ABOUT THIS TASK –
Reproduce the listing that follows, line for line.

__________________________________________________

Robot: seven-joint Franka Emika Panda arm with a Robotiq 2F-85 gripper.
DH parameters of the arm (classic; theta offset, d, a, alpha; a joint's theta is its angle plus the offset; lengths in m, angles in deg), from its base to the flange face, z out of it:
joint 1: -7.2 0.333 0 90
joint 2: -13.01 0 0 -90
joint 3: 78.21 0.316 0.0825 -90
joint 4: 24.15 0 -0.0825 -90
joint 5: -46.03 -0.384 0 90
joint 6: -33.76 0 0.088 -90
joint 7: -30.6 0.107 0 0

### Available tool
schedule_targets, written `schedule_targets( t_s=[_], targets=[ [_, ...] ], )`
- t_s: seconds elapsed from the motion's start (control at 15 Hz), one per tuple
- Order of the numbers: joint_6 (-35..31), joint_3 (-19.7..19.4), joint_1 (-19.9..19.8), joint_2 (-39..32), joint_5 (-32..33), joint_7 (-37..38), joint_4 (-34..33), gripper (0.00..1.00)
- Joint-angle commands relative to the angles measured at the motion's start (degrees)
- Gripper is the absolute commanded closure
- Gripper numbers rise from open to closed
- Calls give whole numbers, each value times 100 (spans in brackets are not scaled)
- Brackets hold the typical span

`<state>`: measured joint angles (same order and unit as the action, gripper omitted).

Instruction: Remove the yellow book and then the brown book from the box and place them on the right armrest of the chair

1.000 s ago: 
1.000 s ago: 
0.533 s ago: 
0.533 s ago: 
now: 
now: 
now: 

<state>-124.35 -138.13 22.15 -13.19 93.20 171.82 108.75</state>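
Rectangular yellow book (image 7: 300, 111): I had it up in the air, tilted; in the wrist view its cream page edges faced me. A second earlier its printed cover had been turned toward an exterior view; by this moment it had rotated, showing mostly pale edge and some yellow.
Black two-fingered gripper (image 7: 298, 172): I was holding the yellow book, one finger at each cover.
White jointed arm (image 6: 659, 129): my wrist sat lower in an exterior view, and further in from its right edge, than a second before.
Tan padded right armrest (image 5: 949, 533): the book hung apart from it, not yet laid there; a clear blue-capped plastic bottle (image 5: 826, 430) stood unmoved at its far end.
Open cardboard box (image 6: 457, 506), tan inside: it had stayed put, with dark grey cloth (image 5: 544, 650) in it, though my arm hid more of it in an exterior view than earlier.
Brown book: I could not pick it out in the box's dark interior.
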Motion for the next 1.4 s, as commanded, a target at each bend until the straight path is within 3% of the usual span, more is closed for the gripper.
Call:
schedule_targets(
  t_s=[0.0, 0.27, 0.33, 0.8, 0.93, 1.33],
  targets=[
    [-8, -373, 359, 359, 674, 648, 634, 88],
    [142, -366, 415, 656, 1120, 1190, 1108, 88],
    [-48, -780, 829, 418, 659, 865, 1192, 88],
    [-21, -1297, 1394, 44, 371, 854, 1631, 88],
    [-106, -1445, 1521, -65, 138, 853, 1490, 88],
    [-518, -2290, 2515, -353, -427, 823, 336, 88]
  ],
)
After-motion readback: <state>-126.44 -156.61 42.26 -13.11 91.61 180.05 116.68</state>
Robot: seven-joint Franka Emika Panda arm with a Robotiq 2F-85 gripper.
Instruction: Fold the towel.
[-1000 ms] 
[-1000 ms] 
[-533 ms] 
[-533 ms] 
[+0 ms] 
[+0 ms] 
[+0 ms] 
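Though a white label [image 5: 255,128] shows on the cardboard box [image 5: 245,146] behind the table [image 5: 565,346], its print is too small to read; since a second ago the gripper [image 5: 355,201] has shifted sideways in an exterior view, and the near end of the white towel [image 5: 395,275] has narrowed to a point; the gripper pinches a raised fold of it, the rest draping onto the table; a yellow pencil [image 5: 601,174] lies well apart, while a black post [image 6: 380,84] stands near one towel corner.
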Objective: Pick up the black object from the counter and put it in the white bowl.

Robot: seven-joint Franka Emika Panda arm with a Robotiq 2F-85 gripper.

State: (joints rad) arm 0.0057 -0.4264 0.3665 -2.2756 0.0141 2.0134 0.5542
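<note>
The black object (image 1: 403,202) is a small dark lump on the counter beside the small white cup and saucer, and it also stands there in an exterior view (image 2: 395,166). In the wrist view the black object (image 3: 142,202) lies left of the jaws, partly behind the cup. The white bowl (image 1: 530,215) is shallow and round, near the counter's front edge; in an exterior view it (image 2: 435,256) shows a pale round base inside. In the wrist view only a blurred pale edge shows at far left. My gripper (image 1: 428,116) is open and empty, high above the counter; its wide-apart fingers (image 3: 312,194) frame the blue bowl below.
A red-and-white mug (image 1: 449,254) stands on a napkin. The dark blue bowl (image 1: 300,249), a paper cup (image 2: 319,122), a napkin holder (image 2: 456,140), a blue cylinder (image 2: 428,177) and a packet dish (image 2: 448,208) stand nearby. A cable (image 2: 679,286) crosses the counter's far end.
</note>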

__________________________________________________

ANSWER SPACE –
Robot: seven-joint Franka Emika Panda arm with a Robotiq 2F-85 gripper.
DH parameters of the arm (classic; theta offset, d, a, alpha; a joint's theta is its angle plus the offset; lengths in m, angles in deg), from its base to the flange face, z out of it:
joint 1: -7.2 0.333 0 90
joint 2: -13.01 0 0 -90
joint 3: 78.21 0.316 0.0825 -90
joint 4: 24.15 0 -0.0825 -90
joint 5: -46.03 -0.384 0 90
joint 6: -33.76 0 0.088 -90
joint 7: -30.6 0.107 0 0

### Available tool
schedule_targets, written `schedule_targets( t_s=[_], targets=[ [_, ...] ], )`
- t_s: seconds elapsed from the motion's start (control at 15 Hz), one per tuple
- Order of the numbers: joint_6 (-35..31), joint_3 (-19.7..19.4), joint_1 (-19.9..19.8), joint_2 (-39..32), joint_5 (-32..33), joint_7 (-37..38), joint_4 (-34..33), gripper (0.00..1.00)
- Joint-angle commands relative to the angles measured at the motion's start (degrees)
- Gripper is the absolute commanded closure
- Gripper numbers rise from open to closed
- Calls give whole numbers, each value times 100 (spans in brackets are not scaled)
- Brackets hold the typical span

`<state>`: measured joint angles (same order and unit as the action, gripper omitted).

Instruction: Remove the yellow book and then the brown book from the box and place them on the right armrest of the chair

1.000 s ago: 
1.000 s ago: 
0.533 s ago: 
0.533 s ago: 
now: 
now: 
now: 

<state>-124.35 -138.13 22.15 -13.19 93.20 171.82 108.75</state>
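Rectangular yellow book (image 7: 300, 111): I had it up in the air, tilted; in the wrist view its cream page edges faced me. A second earlier its printed cover had been turned toward an exterior view; by this moment it had rotated, showing mostly pale edge and some yellow.
Black two-fingered gripper (image 7: 298, 172): I was holding the yellow book, one finger at each cover.
White jointed arm (image 6: 659, 129): my wrist sat lower in an exterior view, and further in from its right edge, than a second before.
Tan padded right armrest (image 5: 949, 533): the book hung apart from it, not yet laid there; a clear blue-capped plastic bottle (image 5: 826, 430) stood unmoved at its far end.
Open cardboard box (image 6: 457, 506), tan inside: it had stayed put, with dark grey cloth (image 5: 544, 650) in it, though my arm hid more of it in an exterior view than earlier.
Brown book: I could not pick it out in the box's dark interior.
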Motion for the next 1.4 s, as commanded, a target at each bend until the straight path is within 3% of the usual span, more is closed for the gripper.
Call:
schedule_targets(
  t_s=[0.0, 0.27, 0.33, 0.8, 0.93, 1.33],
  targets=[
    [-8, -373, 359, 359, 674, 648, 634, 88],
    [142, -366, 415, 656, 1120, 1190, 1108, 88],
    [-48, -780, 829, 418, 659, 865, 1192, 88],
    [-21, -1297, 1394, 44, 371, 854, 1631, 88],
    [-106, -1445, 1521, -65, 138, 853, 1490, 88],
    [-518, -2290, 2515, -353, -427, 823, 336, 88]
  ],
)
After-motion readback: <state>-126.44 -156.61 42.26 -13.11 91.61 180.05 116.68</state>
Robot: seven-joint Franka Emika Panda arm with a Robotiq 2F-85 gripper.
Instruction: Fold the towel.
[-1000 ms] 
[-1000 ms] 
[-533 ms] 
[-533 ms] 
[+0 ms] 
[+0 ms] 
[+0 ms] 
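Though a white label [image 5: 255,128] shows on the cardboard box [image 5: 245,146] behind the table [image 5: 565,346], its print is too small to read; since a second ago the gripper [image 5: 355,201] has shifted sideways in an exterior view, and the near end of the white towel [image 5: 395,275] has narrowed to a point; the gripper pinches a raised fold of it, the rest draping onto the table; a yellow pencil [image 5: 601,174] lies well apart, while a black post [image 6: 380,84] stands near one towel corner.
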Objective: Pick up the black object from the counter and put it in the white bowl.

Robot: seven-joint Franka Emika Panda arm with a Robotiq 2F-85 gripper.

State: (joints rad) arm 0.0057 -0.4264 0.3665 -2.2756 0.0141 2.0134 0.5542
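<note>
The black object (image 1: 403,202) is a small dark lump on the counter beside the small white cup and saucer, and it also stands there in an exterior view (image 2: 395,166). In the wrist view the black object (image 3: 142,202) lies left of the jaws, partly behind the cup. The white bowl (image 1: 530,215) is shallow and round, near the counter's front edge; in an exterior view it (image 2: 435,256) shows a pale round base inside. In the wrist view only a blurred pale edge shows at far left. My gripper (image 1: 428,116) is open and empty, high above the counter; its wide-apart fingers (image 3: 312,194) frame the blue bowl below.
A red-and-white mug (image 1: 449,254) stands on a napkin. The dark blue bowl (image 1: 300,249), a paper cup (image 2: 319,122), a napkin holder (image 2: 456,140), a blue cylinder (image 2: 428,177) and a packet dish (image 2: 448,208) stand nearby. A cable (image 2: 679,286) crosses the counter's far end.
</note>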

This concludes the answer to the exercise.